§ **Required work**: When you reach the line in the data below that contains "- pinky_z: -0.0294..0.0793", please start repeating lines exactly, and stop after the line that contains "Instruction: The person", repeating nothing else.

START Information shown

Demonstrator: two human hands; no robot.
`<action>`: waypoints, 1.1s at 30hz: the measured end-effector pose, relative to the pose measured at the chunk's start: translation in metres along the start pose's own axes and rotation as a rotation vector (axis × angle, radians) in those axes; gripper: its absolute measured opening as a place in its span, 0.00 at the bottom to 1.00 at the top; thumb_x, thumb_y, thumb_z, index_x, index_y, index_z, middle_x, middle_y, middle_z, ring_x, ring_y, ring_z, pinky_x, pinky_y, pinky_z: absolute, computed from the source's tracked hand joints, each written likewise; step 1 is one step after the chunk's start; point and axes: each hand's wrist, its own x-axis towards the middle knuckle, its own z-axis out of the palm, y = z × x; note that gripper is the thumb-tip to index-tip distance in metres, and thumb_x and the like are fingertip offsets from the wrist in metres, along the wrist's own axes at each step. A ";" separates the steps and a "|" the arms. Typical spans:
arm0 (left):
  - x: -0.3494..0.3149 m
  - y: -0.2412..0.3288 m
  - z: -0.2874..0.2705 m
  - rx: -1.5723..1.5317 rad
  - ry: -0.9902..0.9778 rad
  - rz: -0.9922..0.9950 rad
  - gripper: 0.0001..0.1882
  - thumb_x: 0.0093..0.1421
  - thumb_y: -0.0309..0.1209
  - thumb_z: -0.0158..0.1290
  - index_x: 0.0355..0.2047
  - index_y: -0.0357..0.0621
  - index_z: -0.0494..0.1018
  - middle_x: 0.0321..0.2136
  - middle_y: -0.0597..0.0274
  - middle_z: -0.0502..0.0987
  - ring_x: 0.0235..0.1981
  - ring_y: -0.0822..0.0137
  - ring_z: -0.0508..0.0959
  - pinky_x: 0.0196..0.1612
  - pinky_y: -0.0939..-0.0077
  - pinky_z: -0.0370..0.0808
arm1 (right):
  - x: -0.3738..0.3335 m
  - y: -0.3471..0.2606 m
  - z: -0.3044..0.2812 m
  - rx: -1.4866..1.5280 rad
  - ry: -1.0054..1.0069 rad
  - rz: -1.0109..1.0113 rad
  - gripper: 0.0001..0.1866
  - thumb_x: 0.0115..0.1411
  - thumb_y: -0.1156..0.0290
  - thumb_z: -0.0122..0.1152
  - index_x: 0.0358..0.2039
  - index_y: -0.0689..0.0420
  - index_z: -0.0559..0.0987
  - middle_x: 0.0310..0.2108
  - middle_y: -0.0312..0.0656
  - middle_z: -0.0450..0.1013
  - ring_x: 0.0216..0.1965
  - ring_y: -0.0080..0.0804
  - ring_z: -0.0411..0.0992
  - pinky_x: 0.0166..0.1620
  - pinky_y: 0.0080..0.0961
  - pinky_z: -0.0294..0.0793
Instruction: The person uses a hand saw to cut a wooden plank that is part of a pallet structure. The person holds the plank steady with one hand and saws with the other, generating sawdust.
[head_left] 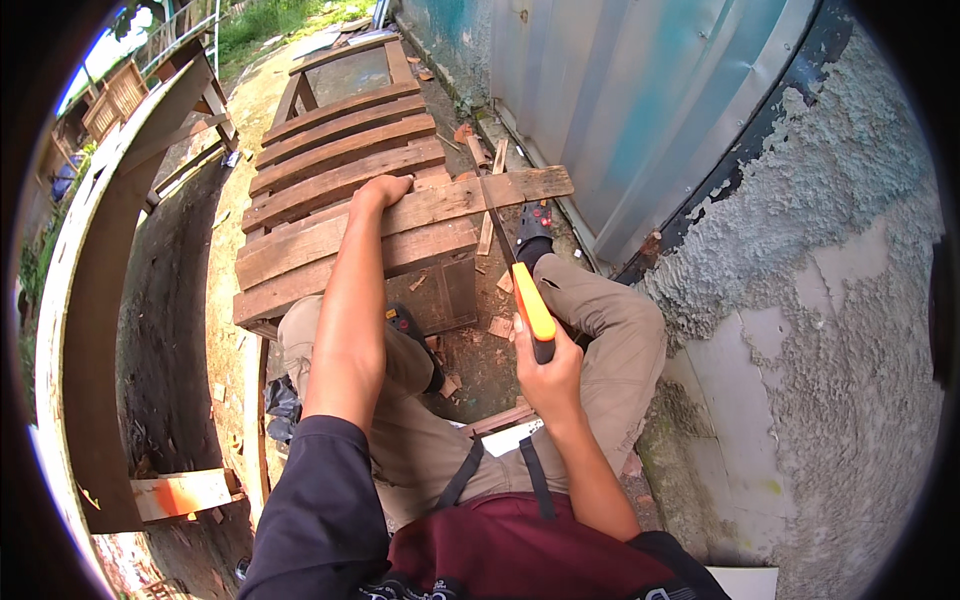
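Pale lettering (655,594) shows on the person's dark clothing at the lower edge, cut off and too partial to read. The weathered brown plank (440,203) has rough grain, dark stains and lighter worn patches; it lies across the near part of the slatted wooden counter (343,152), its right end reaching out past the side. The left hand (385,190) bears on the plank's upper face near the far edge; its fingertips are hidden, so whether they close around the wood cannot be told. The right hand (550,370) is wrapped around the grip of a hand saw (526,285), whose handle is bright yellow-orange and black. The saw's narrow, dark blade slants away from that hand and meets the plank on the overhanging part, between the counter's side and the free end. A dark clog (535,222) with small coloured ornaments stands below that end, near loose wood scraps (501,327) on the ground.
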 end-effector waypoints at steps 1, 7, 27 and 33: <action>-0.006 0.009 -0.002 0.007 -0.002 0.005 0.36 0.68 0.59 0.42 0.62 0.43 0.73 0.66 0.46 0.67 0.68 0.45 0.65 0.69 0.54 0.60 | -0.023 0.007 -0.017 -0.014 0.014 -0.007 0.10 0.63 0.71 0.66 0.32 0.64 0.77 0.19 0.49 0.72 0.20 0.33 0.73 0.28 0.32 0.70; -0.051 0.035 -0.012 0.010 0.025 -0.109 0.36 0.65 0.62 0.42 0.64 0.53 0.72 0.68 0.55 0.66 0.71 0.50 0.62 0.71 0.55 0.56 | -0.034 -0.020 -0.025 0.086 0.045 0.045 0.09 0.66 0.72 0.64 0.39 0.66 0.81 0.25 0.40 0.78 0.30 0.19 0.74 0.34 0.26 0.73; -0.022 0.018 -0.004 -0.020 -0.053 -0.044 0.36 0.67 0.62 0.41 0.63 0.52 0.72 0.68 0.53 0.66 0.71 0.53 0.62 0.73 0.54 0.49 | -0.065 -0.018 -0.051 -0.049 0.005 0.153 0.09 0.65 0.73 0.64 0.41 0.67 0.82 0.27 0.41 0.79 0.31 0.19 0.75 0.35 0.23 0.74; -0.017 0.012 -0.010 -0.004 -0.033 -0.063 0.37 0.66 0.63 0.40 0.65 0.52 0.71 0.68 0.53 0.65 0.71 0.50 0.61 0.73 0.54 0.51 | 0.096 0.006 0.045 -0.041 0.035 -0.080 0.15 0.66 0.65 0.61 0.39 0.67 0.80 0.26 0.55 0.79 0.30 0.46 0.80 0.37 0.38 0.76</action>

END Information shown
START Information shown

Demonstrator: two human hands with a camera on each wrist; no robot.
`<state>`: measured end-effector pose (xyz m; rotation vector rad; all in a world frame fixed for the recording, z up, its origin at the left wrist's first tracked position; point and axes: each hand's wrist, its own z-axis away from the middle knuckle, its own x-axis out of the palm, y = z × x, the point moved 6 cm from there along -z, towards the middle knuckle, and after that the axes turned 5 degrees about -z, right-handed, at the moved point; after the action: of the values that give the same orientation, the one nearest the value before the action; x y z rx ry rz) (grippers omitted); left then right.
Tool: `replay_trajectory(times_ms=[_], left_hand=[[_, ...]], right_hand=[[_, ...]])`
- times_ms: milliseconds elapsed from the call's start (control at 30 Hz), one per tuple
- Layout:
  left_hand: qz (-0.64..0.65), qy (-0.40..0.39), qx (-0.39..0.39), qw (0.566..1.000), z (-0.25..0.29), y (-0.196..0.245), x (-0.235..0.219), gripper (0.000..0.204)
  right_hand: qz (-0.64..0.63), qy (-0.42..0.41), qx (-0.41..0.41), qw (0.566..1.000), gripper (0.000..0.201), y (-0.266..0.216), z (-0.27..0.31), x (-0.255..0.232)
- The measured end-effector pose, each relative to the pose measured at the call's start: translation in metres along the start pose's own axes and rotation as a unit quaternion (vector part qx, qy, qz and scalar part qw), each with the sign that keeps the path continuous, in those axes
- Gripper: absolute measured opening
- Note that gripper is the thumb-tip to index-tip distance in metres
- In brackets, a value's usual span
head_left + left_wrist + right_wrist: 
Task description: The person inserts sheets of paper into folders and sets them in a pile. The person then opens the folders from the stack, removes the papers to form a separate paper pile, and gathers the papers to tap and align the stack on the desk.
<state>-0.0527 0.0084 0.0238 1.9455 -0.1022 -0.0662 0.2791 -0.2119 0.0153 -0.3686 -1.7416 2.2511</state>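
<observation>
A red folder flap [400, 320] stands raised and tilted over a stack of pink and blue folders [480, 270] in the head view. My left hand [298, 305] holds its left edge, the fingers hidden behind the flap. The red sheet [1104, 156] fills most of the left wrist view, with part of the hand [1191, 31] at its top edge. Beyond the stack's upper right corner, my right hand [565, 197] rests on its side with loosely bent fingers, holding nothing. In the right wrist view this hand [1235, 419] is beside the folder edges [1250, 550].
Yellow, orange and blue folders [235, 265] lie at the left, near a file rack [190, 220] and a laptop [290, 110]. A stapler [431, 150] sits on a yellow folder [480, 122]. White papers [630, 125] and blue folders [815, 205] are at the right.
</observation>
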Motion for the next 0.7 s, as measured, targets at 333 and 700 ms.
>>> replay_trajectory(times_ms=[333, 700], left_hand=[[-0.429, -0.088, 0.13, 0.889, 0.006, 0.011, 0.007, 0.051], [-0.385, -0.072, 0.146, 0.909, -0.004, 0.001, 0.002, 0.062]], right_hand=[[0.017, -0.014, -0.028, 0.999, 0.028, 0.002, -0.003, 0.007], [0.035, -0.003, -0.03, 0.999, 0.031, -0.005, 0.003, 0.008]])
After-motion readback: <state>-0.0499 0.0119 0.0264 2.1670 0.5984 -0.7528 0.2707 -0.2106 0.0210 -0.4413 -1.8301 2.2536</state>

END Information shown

§ **Solution**:
  - pinky_z: -0.0294..0.0793
Instruction: The person uses a hand saw to cut a wooden plank that is part of a pallet structure. The person holds the plank steady with one hand and saws with the other, generating sawdust.

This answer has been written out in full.